=== Exercise requirements ===
Give back all of the data exactly. Leave nothing out.

** Input for this task follows **

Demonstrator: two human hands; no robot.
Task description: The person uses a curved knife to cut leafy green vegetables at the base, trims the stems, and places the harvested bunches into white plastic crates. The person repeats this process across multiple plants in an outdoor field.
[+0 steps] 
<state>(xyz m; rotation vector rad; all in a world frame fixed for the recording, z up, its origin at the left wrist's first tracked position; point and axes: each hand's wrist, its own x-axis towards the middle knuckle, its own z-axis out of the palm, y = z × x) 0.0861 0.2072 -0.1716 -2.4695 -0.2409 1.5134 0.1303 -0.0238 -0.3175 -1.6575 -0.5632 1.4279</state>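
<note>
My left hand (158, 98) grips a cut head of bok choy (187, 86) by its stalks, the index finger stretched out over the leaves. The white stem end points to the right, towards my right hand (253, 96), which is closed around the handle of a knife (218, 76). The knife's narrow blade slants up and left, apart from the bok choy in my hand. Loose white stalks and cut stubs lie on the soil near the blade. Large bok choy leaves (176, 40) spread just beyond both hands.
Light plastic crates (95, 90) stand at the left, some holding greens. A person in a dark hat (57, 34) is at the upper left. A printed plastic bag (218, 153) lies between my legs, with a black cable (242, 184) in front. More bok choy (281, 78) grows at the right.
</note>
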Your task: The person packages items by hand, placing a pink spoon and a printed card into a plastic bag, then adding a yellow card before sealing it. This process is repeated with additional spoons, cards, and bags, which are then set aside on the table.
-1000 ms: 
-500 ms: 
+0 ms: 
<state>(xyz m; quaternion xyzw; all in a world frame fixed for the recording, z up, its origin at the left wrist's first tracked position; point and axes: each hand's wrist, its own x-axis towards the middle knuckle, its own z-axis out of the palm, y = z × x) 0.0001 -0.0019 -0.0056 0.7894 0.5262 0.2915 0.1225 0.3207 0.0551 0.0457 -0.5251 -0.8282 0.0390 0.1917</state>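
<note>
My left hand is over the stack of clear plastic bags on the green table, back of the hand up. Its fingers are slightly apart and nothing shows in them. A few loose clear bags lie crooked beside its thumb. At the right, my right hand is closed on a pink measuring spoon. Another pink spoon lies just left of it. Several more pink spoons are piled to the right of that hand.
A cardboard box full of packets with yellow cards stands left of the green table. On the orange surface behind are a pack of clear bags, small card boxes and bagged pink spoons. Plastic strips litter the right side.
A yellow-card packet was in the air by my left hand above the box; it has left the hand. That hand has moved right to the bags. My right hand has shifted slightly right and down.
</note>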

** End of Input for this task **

=== Exercise result ===
Demonstrator: two human hands; no robot.
Task description: The person uses a curved knife to cut leafy green vegetables at the base, trims the stems, and places the harvested bunches into white plastic crates. The person repeats this process across multiple plants in an outdoor field.
[+0 steps] 
<state>(xyz m; rotation vector rad; all in a world frame fixed for the recording, z up, its origin at the left wrist's first tracked position; point and axes: each hand's wrist, its own x-axis towards the middle knuckle, its own z-axis out of the palm, y = z × x) 0.0861 0.2072 -0.1716 -2.4695 -0.2409 1.5134 0.1303 -0.0238 -0.3175 -1.6575 -0.5632 1.4279</state>
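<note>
My left hand (158, 98) grips a cut head of bok choy (187, 86) by its stalks, the index finger stretched out over the leaves. The white stem end points to the right, towards my right hand (253, 96), which is closed around the handle of a knife (218, 76). The knife's narrow blade slants up and left, apart from the bok choy in my hand. Loose white stalks and cut stubs lie on the soil near the blade. Large bok choy leaves (176, 40) spread just beyond both hands.
Light plastic crates (95, 90) stand at the left, some holding greens. A person in a dark hat (57, 34) is at the upper left. A printed plastic bag (218, 153) lies between my legs, with a black cable (242, 184) in front. More bok choy (281, 78) grows at the right.
</note>
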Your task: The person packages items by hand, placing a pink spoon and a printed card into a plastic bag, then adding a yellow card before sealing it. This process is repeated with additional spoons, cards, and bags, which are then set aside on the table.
-1000 ms: 
-500 ms: 
+0 ms: 
<state>(xyz m; quaternion xyzw; all in a world frame fixed for the recording, z up, its origin at the left wrist's first tracked position; point and axes: each hand's wrist, its own x-axis towards the middle knuckle, its own z-axis out of the palm, y = z × x) 0.0001 -0.0019 -0.0056 0.7894 0.5262 0.2915 0.1225 0.3207 0.0551 0.0457 -0.5251 -0.8282 0.0390 0.1917</state>
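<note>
My left hand is over the stack of clear plastic bags on the green table, back of the hand up. Its fingers are slightly apart and nothing shows in them. A few loose clear bags lie crooked beside its thumb. At the right, my right hand is closed on a pink measuring spoon. Another pink spoon lies just left of it. Several more pink spoons are piled to the right of that hand.
A cardboard box full of packets with yellow cards stands left of the green table. On the orange surface behind are a pack of clear bags, small card boxes and bagged pink spoons. Plastic strips litter the right side.
A yellow-card packet was in the air by my left hand above the box; it has left the hand. That hand has moved right to the bags. My right hand has shifted slightly right and down.
</note>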

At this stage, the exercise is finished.